_Your task_
Whatever appears in the records, write it out again exactly.

Extracted entries: Begin

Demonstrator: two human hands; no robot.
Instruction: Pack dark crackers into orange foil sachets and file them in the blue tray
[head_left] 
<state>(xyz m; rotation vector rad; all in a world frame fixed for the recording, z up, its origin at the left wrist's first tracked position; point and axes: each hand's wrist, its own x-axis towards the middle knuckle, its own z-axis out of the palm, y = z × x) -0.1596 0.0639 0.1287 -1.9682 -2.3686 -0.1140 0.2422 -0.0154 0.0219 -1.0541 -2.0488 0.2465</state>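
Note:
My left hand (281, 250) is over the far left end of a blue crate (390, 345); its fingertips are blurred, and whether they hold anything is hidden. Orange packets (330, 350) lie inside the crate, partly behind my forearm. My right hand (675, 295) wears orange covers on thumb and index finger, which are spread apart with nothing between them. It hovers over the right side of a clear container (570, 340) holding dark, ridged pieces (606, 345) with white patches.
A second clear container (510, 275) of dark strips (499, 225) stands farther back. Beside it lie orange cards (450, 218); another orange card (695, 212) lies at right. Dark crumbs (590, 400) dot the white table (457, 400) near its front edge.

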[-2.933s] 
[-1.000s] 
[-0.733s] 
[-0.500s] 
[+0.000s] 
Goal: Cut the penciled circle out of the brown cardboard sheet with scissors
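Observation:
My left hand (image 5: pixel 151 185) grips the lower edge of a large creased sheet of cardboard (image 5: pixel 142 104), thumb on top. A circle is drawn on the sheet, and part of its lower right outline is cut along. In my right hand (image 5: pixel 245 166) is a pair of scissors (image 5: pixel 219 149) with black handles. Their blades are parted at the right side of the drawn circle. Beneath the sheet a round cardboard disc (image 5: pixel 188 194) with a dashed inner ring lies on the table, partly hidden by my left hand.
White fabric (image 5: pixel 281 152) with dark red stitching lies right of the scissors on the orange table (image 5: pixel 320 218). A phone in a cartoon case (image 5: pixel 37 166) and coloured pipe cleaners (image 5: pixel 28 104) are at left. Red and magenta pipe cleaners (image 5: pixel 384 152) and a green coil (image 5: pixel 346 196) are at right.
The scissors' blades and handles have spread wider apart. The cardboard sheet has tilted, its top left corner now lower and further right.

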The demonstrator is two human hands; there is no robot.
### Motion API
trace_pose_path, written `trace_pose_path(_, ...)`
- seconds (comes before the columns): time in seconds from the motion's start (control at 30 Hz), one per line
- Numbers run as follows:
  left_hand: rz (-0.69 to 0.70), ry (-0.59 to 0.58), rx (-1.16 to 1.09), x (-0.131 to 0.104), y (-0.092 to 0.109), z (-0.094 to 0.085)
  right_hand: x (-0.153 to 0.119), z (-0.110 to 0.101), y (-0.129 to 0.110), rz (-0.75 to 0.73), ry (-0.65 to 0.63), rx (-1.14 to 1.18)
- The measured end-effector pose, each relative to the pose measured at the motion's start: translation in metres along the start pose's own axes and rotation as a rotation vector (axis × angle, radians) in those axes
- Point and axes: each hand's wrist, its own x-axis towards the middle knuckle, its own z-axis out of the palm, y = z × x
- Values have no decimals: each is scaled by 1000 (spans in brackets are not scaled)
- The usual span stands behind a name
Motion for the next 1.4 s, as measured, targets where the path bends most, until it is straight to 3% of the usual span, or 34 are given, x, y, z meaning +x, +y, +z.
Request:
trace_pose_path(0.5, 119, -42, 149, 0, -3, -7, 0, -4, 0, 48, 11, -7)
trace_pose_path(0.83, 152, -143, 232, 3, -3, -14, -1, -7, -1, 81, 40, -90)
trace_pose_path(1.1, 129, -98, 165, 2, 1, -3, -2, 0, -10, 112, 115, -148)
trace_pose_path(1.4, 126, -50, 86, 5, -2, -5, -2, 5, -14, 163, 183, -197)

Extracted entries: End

_Answer space_
Demonstrator: two human hands; no robot.
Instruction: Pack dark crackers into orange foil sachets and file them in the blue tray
[head_left] 
<state>(xyz m; rotation vector rad; all in a world frame fixed for the recording, z up, its origin at the left wrist's first tracked position; point and axes: each hand's wrist, its own x-axis towards the middle knuckle, its own z-axis out of the palm, y = z × x) -0.1596 0.0639 0.1287 -1.9682 -2.3686 -0.1140 0.2422 -0.0154 0.0219 -1.0541 -2.0488 0.2465</state>
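Note:
My left hand (281, 250) is over the far left end of a blue crate (390, 345); its fingertips are blurred, and whether they hold anything is hidden. Orange packets (330, 350) lie inside the crate, partly behind my forearm. My right hand (675, 295) wears orange covers on thumb and index finger, which are spread apart with nothing between them. It hovers over the right side of a clear container (570, 340) holding dark, ridged pieces (606, 345) with white patches.
A second clear container (510, 275) of dark strips (499, 225) stands farther back. Beside it lie orange cards (450, 218); another orange card (695, 212) lies at right. Dark crumbs (590, 400) dot the white table (457, 400) near its front edge.
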
[-2.933s] 
[-1.000s] 
[-0.733s] 
[-0.500s] 
[+0.000s] 
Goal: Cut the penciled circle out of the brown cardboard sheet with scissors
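Observation:
My left hand (image 5: pixel 151 185) grips the lower edge of a large creased sheet of cardboard (image 5: pixel 142 104), thumb on top. A circle is drawn on the sheet, and part of its lower right outline is cut along. In my right hand (image 5: pixel 245 166) is a pair of scissors (image 5: pixel 219 149) with black handles. Their blades are parted at the right side of the drawn circle. Beneath the sheet a round cardboard disc (image 5: pixel 188 194) with a dashed inner ring lies on the table, partly hidden by my left hand.
White fabric (image 5: pixel 281 152) with dark red stitching lies right of the scissors on the orange table (image 5: pixel 320 218). A phone in a cartoon case (image 5: pixel 37 166) and coloured pipe cleaners (image 5: pixel 28 104) are at left. Red and magenta pipe cleaners (image 5: pixel 384 152) and a green coil (image 5: pixel 346 196) are at right.
The scissors' blades and handles have spread wider apart. The cardboard sheet has tilted, its top left corner now lower and further right.
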
The demonstrator is two human hands; there is no robot.
### Motion API
trace_pose_path, written `trace_pose_path(_, ...)`
- seconds (comes before the columns): time in seconds from the motion's start (control at 30 Hz), one per line
- Numbers run as follows:
  left_hand: rz (-0.69 to 0.70), ry (-0.59 to 0.58), rx (-1.16 to 1.09), x (-0.131 to 0.104), y (-0.092 to 0.109), z (-0.094 to 0.085)
  right_hand: x (-0.153 to 0.119), z (-0.110 to 0.101), y (-0.129 to 0.110), rz (-0.75 to 0.73), ry (-0.65 to 0.63), rx (-1.14 to 1.18)
- The measured end-effector pose, each relative to the pose measured at the motion's start: translation in metres along the start pose's own axes and rotation as a rotation vector (axis × angle, radians) in those axes
- Point and axes: each hand's wrist, its own x-axis towards the middle knuckle, its own z-axis out of the palm, y = z × x
- Values have no decimals: each is scaled by 1000 (spans in brackets are not scaled)
- The usual span stands behind a name
Motion for the next 1.4 s, as measured, targets where the path bends most, until it is straight to 3% of the usual span, or 34 are given, x, y, z meaning +x, +y, +z.
Request:
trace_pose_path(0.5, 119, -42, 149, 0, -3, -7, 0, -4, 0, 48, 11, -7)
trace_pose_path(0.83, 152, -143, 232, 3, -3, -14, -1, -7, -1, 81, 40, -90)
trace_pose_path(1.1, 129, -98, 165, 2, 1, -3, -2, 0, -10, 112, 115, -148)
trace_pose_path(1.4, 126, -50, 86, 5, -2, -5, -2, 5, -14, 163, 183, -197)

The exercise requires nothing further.